The compiler takes a look at code that results in branch instructions like loops, etc, and it assesses what it thinks will happen. Since we have pipelining, we fetch the next instruction while decoding the previous one, if we need to branch, we might throw away the contents of the pipeline which is expensive.

Methods

The most basic thing we can do is predict that a branch is always taken. If we have for example, 70% accuracy, if a mis-predicted branch costs 20 cycles, we can almost double our performance (see lecture notes).

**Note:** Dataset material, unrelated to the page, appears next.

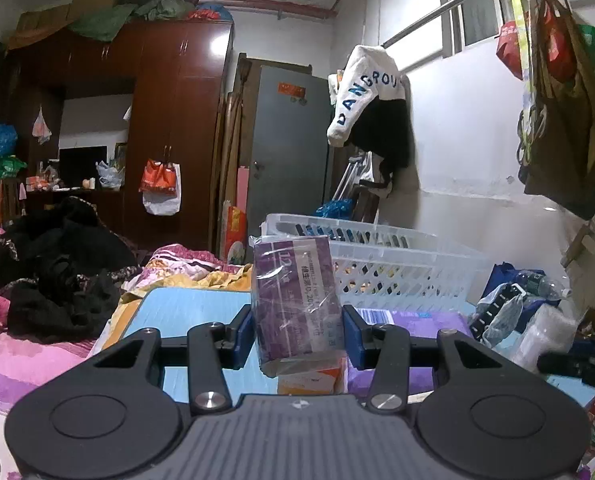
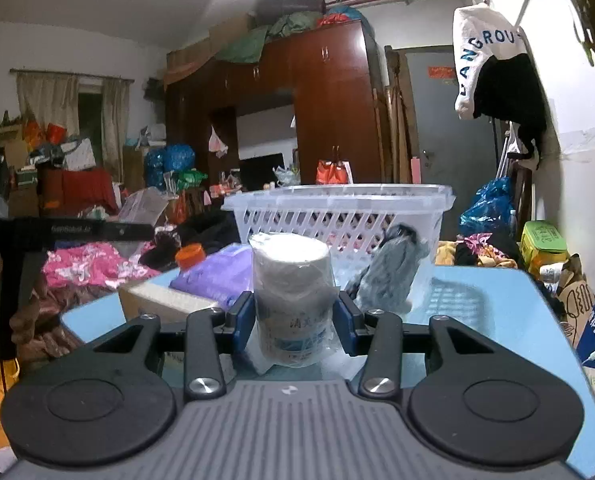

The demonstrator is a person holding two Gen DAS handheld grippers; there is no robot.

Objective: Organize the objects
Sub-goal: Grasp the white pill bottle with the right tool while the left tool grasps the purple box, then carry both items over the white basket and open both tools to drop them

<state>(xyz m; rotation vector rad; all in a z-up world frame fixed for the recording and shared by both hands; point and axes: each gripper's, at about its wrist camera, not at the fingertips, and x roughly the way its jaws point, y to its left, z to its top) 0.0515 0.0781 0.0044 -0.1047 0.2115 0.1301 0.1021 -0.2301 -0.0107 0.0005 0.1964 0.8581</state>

For loop branches, we can observe that a loop that is taken goes backwards, and a loop that is not taken goes forwards. The compiler can then use this information to encode what it thinks about forward branches (which makes the not-taken branch the one that is more likely).

Instead of these static predictions, we can also make dynamic predictions. For every branch, we can record whether it was taken or not the last time it executed and use this to predict (using a 1 bit scheme).

Using a 2 bit scheme, every time we see a taken branch, we increment the counter for that branch, and we decrement every time we see a not taken branch. Based on our count (using 2 bits 00), we make our prediction.

If we maintain a branch history that points to an index in our 2-bit lookup table, we can get even more accuracy.

Summary

Branch prediction enables pipelining and increased performance. Most branches are predictable now.